This paper proposes LONER, the first real-time LiDAR SLAM algorithm that uses a neural implicit scene representation. Existing implicit mapping methods for LiDAR show promising results in large-scale reconstruction, but either require groundtruth poses or run slower than real-time. In contrast, LONER uses LiDAR data to train an MLP to estimate a dense map in real-time, while simultaneously estimating the trajectory of the sensor. To achieve real-time performance, this paper proposes a novel information-theoretic loss function that accounts for the fact that different regions of the map may be learned to varying degrees throughout online training. % different regions of the map having varying degrees of uncertainty during online operation. The proposed method is evaluated qualitatively and quantitatively on two open-source datasets. This evaluation illustrates that the proposed loss function converges faster and leads to more accurate geometry reconstruction than other loss functions used in depth-supervised neural implicit frameworks. Finally, this paper shows that LONER estimates trajectories competitively with state-of-the-art LiDAR SLAM methods, while also producing dense maps competitive with existing real-time implicit mapping methods that use groundtruth poses.

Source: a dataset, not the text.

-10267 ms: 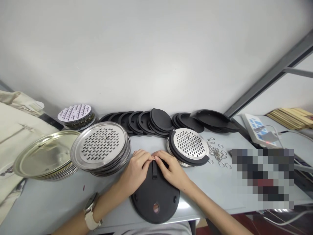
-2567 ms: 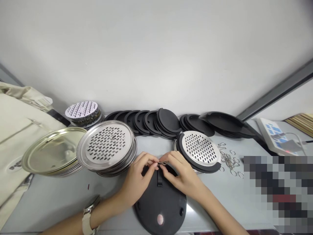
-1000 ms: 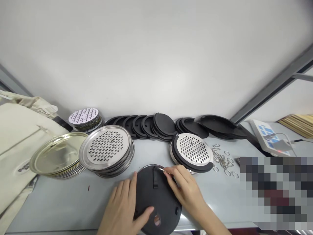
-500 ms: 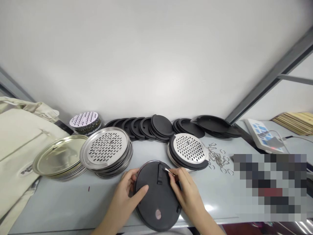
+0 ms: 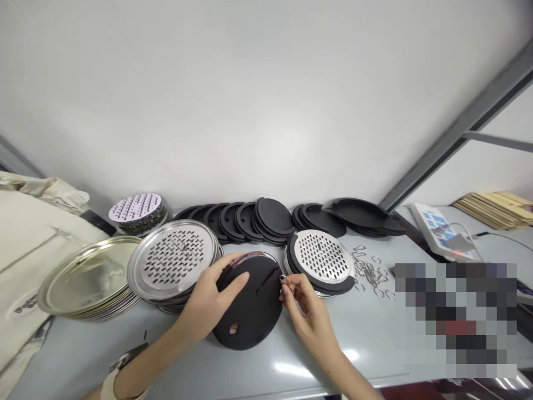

翻译：本文提出LONER，这是首个利用神经隐式场景表示的实时激光雷达SLAM算法。现有的激光雷达隐式映射方法在大规模重建中展现出良好效果，但要么需要真实位姿，要么运行速度低于实时。相比之下，LONER使用激光雷达数据训练多层感知机（MLP），在实时估计密集地图的同时同步估计传感器轨迹。为实现实时性能，本文提出一种新颖的信息论损失函数，该函数考虑了地图不同区域在在线训练过程中可能具有不同学习程度的事实。该方法在两个开源数据集上进行了定性和定量评估。评估结果表明，与深度监督神经隐式框架中使用的其他损失函数相比，所提出的损失函数收敛更快，且能生成更精确的几何重建。最后，本文证明LONER的轨迹估计性能与最先进的激光雷达SLAM方法相当，同时生成的密集地图与使用真实位姿的现有实时隐式映射方法相媲美。